Spain suffered its deadliest day since the outbreak of the coronavirus and Britain’s Prince of Wales became the latest high-profile infection of a pandemic that has infiltrated all walks of life and paralyzed a continent.
From Rome to London, across borders and seas, millions are now largely confined to their homes and economies are crippled. But there are precious few signs that governments have the highly-infectious disease under control, even with billions promised in rescue and aid.
Health authorities in Germany, the continent’s economic motor, warned somberly that this is just the beginning of the crisis. Hospitals in Italy and Spain are overloaded and doctors are making painful decisions on which patients to prioritize.
The latest numbers from Spain made grim reading. The total number of fatalities surged by 738 to 3,434 and the number of confirmed cases jumped to 47,610. Italy had its second-deadliest day Tuesday, dashing hopes the death toll is declining.
In the U.K., the situation has gone from bad to worse. News that the heir to the throne has the virus is a huge blow in a country where the monarchy occupies a special place and feeds into the impression that the situation is out of control. British Prime Minister Boris Johnson’s leadership has sparked criticism for doing too little, too late as the number of cases rises at an alarming rate.
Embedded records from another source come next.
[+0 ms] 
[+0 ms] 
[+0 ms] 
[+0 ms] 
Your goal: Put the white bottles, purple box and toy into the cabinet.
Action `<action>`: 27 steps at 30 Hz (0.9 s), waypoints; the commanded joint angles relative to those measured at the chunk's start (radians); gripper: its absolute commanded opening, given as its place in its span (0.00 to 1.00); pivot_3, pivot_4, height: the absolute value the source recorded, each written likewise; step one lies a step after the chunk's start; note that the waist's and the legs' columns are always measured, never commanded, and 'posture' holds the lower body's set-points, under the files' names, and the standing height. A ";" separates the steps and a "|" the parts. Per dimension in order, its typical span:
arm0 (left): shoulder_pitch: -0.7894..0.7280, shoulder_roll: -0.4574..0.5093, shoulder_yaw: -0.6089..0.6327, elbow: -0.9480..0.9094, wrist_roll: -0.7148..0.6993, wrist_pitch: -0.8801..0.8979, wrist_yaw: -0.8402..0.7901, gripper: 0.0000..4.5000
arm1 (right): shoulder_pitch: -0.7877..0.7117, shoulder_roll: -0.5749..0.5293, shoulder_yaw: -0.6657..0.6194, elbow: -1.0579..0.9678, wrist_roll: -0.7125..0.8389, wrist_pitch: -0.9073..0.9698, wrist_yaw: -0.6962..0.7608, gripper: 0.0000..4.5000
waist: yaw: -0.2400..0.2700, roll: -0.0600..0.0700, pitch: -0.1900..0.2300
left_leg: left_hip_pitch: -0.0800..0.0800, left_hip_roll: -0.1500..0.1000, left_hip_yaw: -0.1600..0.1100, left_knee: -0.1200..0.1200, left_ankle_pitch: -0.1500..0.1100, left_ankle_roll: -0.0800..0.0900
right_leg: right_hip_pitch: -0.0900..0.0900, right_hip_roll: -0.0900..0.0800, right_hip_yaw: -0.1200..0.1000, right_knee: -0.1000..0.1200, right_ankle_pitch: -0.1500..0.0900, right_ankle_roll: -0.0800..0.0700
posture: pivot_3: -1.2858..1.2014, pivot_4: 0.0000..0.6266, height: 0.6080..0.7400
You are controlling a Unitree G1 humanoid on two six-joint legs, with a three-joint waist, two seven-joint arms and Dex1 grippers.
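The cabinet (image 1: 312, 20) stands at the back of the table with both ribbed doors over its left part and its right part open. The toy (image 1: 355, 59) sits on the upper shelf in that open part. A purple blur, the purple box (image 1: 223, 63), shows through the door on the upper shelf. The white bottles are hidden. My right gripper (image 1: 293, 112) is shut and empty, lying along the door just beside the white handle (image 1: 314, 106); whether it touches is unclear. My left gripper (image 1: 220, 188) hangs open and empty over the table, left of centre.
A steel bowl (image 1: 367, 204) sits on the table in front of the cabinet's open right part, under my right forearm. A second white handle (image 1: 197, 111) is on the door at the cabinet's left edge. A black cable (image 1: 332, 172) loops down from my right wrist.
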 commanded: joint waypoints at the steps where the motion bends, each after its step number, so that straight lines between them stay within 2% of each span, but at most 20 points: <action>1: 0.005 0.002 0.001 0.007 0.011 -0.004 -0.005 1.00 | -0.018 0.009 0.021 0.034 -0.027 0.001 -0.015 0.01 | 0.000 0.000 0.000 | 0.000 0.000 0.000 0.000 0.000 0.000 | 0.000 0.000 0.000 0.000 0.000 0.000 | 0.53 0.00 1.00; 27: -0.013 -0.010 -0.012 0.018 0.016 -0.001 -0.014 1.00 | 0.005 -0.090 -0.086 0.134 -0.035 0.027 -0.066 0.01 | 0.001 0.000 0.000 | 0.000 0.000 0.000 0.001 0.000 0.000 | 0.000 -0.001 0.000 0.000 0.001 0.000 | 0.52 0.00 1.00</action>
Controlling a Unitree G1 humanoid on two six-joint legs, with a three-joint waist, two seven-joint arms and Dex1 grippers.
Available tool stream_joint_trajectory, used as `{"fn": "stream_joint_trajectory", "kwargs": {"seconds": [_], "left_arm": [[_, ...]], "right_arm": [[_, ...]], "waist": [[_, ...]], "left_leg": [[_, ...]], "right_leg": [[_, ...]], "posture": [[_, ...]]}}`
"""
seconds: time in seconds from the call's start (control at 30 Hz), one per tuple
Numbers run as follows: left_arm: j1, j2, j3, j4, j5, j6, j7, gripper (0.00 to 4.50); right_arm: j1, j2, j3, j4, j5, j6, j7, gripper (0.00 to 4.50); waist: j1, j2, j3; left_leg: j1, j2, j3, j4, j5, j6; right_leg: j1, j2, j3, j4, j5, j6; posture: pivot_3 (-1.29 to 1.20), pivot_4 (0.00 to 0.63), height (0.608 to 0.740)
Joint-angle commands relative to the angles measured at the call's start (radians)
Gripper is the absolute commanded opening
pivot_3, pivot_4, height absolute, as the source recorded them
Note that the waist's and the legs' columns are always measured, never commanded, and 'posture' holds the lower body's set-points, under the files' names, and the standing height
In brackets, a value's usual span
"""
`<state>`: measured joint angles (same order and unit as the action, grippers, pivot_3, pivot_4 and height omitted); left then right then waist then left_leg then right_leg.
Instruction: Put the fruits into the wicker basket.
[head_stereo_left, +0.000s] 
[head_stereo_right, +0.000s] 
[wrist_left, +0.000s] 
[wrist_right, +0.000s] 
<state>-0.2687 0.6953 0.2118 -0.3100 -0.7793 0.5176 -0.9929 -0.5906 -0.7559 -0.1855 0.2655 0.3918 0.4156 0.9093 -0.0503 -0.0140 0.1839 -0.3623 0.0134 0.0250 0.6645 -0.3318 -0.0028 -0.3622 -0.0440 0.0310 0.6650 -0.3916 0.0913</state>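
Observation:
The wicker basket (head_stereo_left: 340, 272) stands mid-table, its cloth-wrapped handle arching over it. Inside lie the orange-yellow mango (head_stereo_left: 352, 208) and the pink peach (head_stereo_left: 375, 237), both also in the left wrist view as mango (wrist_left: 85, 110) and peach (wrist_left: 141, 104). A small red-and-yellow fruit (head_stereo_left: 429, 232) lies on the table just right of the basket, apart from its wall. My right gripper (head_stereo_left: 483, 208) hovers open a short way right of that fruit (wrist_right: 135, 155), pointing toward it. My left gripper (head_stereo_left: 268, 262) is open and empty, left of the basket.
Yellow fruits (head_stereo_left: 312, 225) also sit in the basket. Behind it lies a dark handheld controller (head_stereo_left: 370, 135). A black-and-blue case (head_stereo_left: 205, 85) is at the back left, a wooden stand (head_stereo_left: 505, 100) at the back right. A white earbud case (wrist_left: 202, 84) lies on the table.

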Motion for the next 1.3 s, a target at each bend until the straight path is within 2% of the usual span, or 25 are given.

Some social media users questioned why Charles, who has mild symptoms, received a test when National Health Service doctors are not being systematically tested. Others expressed concerns about the health of Queen Elizabeth II, his mother and head of state.
Parliament could shut Wednesday night and a lockdown only ordered on Friday, way behind the rest of Europe. Charles, 71, is in the age bracket that is most vulnerable and Europe is the continent with the oldest population. Both countries have ground to a halt, with police patrolling the streets to enforce restrictions on movement.
In the past week, European Union’s chief Brexit negotiator, Michel Barnier. German Chancellor Angela Merkel have also said they are self-isolating. Leaders across the world are now talking to each other via video conference, with all summits being completely re-thought.
In Germany, which tightened lockdown measures this week, parliament is poised to unlock an historic rescue package to cushion the economic impact of the virus. The country that was a fiscal hawk is fast abandoning its iron-clad commitments to a balanced budget faced with the prospect of a recession across the continent, and the likely need to come to the rescue of Italy and other weaker economies.
At home, the mood is bleak. “I want to emphasize, as I have been doing for a long time, that we are at the beginning of the epidemic,” Robert Koch Institute President Lothar Wieler said at a news conference. Almost 33,000 patients have been confirmed with the virus in Germany, according to data from regional health authorities compiled by Bloomberg. So far, 154 have died.